We adopted Belle about three weeks ago and her barking and nipping behaviour has got steadily worse.

It started off with her just barking when my partner would re-enter the room, but now she is nipping him and also my mum and guests, as well as people in their own home if there is food around.

We are having a behaviourist come tomorrow so I'm hoping she can shed some light on what to do but I'm just wondering if anyone else has had a food aggressive pup who also exhibits fear of strangers? Are we fighting a losing battle here? It seems like clicker training with food as a reward will only increase the problem as she gets so aggy around food. What to treat first? The stranger aggression or the food aggression?!

She was fine the first few days, I took her for a walk and she let people stroke her and was pleased to see strangers, nothing untoward happened and she would let people approach me, but now she barks and barks and will nip at people's legs. Today she even jumped up at our neighbour in her garden and nipped her hand because there was food around.

I don't want to have to send her back to rescue, but we are a sociable family who have a few visitors and want to take our dogs on lots of walks to new places. I'm worried she will always bite now that she has started.

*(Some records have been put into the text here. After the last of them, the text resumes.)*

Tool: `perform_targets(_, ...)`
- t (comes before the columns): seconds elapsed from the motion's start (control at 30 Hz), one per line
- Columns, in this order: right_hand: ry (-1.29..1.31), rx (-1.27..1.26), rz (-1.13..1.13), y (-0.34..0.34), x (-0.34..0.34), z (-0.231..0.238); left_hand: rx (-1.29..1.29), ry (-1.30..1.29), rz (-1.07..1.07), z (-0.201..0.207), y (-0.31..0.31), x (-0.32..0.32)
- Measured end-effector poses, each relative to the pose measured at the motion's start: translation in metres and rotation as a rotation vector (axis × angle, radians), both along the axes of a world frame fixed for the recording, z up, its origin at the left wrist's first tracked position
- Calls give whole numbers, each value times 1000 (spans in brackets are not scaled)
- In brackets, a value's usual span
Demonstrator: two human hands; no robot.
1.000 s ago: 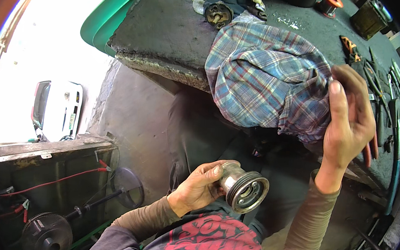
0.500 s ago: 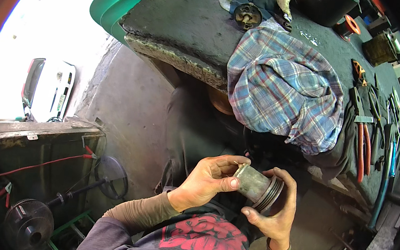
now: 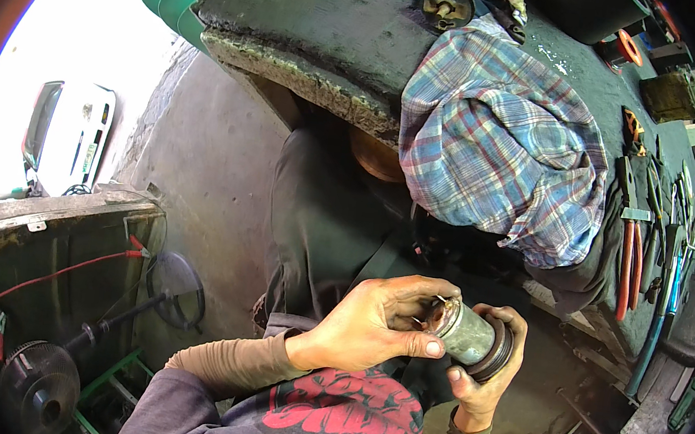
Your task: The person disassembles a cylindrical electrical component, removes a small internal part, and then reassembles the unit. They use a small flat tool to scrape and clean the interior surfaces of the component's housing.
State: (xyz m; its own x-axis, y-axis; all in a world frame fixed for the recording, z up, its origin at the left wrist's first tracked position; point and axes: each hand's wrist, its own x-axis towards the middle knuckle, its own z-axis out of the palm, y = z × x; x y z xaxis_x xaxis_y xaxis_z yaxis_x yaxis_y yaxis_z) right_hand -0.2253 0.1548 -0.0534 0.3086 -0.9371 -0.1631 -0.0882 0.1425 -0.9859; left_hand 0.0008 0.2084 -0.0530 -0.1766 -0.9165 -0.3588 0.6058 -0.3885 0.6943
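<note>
Above my lap I hold a dull grey metal cylinder [image 3: 468,332] with a dark ribbed band at its right end. My right hand [image 3: 488,388] wraps round that ribbed end, thumb below and fingers over the top. At the other end, my left hand [image 3: 380,316] has its thumb and fingertips closed on the rim. That end is tilted toward my left and shows a brownish, recessed face with a thin bright pin or wire by the fingertips. My left fingers partly hide this face.
A crumpled plaid cloth [image 3: 505,140] covers the front of the dark workbench [image 3: 316,21]. Red-handled pliers [image 3: 633,244] and other tools lie at its right. A round metal part [image 3: 445,6] sits at the back. A black fan [image 3: 40,384] stands lower left.
The cylinder has shifted slightly right and turned, so its left end face now shows. Both hands moved with it. The view has shifted a little.
</note>
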Motion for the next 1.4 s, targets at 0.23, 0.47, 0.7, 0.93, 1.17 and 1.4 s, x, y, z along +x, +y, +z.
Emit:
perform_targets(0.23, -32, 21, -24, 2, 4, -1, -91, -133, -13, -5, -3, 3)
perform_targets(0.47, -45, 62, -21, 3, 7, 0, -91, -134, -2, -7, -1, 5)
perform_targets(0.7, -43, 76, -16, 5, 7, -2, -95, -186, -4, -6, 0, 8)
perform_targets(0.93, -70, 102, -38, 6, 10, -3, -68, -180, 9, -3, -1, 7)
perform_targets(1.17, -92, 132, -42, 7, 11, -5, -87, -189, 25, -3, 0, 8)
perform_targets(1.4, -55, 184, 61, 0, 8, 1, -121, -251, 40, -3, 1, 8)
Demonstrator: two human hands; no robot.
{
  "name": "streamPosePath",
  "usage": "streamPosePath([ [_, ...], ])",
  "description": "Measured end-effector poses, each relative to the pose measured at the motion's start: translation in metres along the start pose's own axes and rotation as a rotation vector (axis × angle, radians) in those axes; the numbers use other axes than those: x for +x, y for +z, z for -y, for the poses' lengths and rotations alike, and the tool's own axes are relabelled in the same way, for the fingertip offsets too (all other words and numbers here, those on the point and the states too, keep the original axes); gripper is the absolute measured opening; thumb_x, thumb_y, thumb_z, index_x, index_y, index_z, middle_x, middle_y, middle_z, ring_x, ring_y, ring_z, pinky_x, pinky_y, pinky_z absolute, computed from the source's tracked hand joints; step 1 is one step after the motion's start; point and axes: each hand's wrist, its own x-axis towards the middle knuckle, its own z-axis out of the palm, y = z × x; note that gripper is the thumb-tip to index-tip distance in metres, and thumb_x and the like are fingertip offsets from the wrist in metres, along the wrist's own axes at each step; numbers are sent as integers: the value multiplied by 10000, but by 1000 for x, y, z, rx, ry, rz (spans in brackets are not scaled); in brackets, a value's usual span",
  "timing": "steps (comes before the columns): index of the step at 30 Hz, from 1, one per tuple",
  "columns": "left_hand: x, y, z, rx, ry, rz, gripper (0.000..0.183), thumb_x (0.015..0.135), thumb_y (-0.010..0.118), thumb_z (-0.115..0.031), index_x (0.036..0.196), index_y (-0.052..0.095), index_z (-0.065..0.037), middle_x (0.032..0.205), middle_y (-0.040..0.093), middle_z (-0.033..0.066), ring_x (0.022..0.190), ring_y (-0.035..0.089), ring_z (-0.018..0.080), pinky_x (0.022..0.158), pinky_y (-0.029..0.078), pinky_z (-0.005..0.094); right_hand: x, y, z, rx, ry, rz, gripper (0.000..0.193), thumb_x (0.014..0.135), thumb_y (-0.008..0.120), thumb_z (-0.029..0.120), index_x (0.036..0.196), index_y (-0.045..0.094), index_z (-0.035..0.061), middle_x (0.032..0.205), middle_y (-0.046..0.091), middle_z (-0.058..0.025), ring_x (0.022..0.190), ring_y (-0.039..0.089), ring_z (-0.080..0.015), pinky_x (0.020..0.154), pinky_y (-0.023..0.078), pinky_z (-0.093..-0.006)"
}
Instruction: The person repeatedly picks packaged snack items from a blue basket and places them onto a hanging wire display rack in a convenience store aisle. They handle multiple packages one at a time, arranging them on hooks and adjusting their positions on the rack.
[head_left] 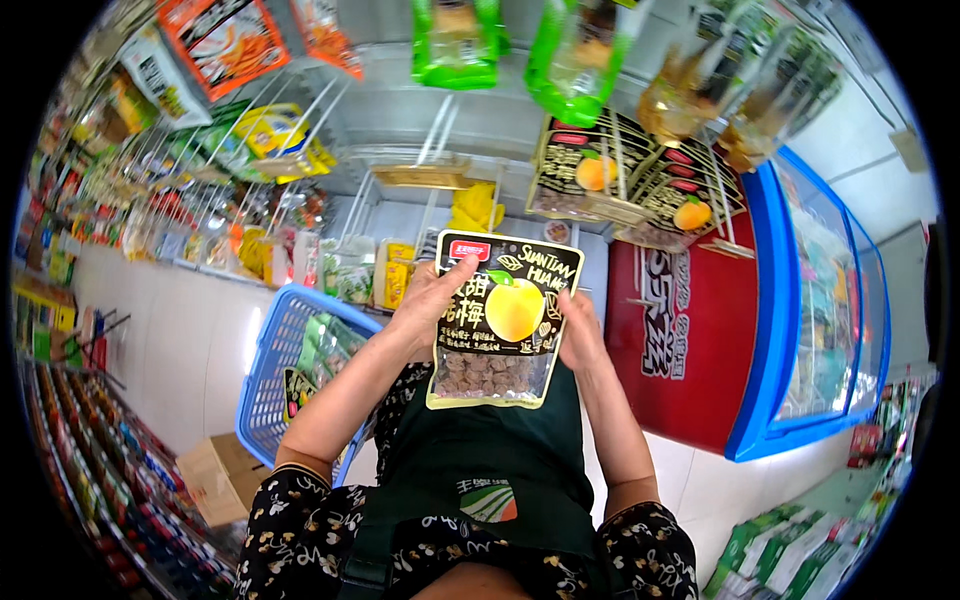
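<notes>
Upright before my chest is a black snack bag [512,318] with a yellow fruit printed on it and a clear lower window showing brown dried pieces. My left hand [425,308] grips its left side, thumb on the front and the other fingers behind. At the right edge, my right hand [582,335] is closed on the bag too, its fingers partly hidden behind it. Similar black bags [575,178] hang on hooks ahead, to the right.
A blue plastic basket [262,345] holding bagged goods stands at my left, beside a cardboard box [222,478]. Hook racks with a yellow packet [285,140] and green bags [455,45] are ahead. To the right stands a red and blue chest freezer [690,350].
</notes>
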Motion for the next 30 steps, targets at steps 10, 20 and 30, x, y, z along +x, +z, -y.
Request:
streamPosePath([
  [10,81,73,10,159,72,215,332,832,660,-298,964,608,2,871,661,70,713,621,100,609,515,248,36,-49,63,-39,-222,-224,213,912,539,220,933,620,24,867,667,-52,697,629,-101,633,521,-240],
  [20,107,80,2,163,344,400,250,887,588,-247,993,603,-22,847,655,35,681,625,78,585,527,226,63,-61,82,-140,-357,-159,210,920,530,216,938,632,34,874,659,-28,736,594,-71,681,479,-224],
  [30,101,84,0,152,280,319,220,866,618,-262,905,644,-47,814,647,3,680,595,48,594,493,208,65,-65,80,-111,-322,-190,166,911,543,189,904,639,53,840,659,-18,706,595,-67,647,479,-223],
])
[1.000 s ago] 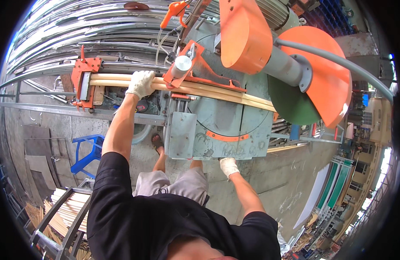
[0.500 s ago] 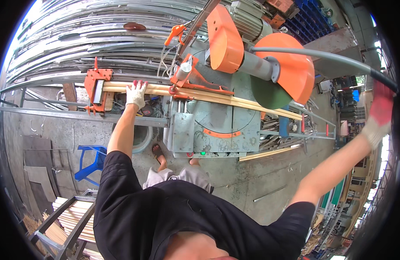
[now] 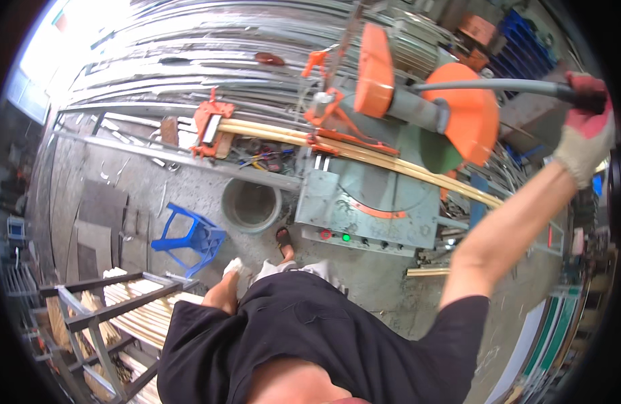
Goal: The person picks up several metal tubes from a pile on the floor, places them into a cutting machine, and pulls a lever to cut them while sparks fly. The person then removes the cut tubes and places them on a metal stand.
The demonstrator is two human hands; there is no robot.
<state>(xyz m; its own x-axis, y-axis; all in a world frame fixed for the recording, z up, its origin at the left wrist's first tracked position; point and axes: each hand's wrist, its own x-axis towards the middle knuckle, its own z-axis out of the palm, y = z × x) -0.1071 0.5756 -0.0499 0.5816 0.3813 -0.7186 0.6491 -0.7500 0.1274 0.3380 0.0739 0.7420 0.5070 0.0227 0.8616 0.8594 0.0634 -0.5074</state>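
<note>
My right hand (image 3: 585,131), in a white glove with red palm coating, is wrapped round the dark grip of the grey lever (image 3: 505,85) of a cut-off saw. The saw has orange guards (image 3: 468,111) and a greenish disc blade (image 3: 437,151), which stands over the grey saw table (image 3: 391,232). Pale wooden strips (image 3: 364,154) lie side by side across the table, passing an orange clamp (image 3: 324,135). Their left ends are at an orange end stop (image 3: 211,126). My gloved left hand (image 3: 235,268) hangs beside my hip, away from the strips; its fingers are too blurred to read.
A blue plastic stool (image 3: 191,236) and a grey tub (image 3: 252,204) stand on the floor left of the saw. At lower left, a metal rack (image 3: 115,303) holds stacked pale strips. Long metal profiles (image 3: 209,40) fill the back. A metal rail (image 3: 169,159) runs left from the table.
My left hand has left the strips near the end stop and dropped to my side. My right hand stays on the lever. The view has shifted, so the saw appears farther right.
</note>
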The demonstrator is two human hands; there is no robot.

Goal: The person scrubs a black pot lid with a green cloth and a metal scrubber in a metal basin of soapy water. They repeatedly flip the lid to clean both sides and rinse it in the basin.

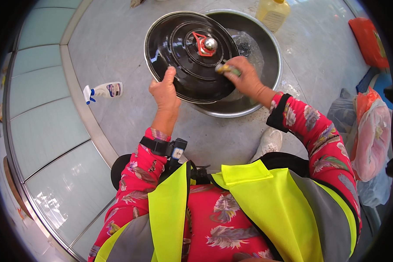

Any help or advice appreciated!

Kate x


----------



## Sydneyrocky (Jul 16, 2017)

I think the behaviorist it's good too see what they say, now that your new dog is more comfortable in the home she will need some boundaries.


----------



## Lillith (Feb 16, 2016)

The behaviorist will be able to tell you if your dog is actually resource guarding or aggressive, or just simply a dog with very poor manners and impulse control. If she is RG or fear aggressive, you may be looking at a lifetime of management. She may always have to be crated/tethered when food is about, and she may never be that go anywhere/do anything type of dog. If its just poor manners/impulse control, it will still take some management while she's learning.

Whatever the behaviorist says, take a good look at your lifestyle and be honest about what you can and can't handle. There is no shame in returning a dog that does not mesh with your lifestyle, and unsocial dogs are not fun for social people who want to bring their dog with them.


----------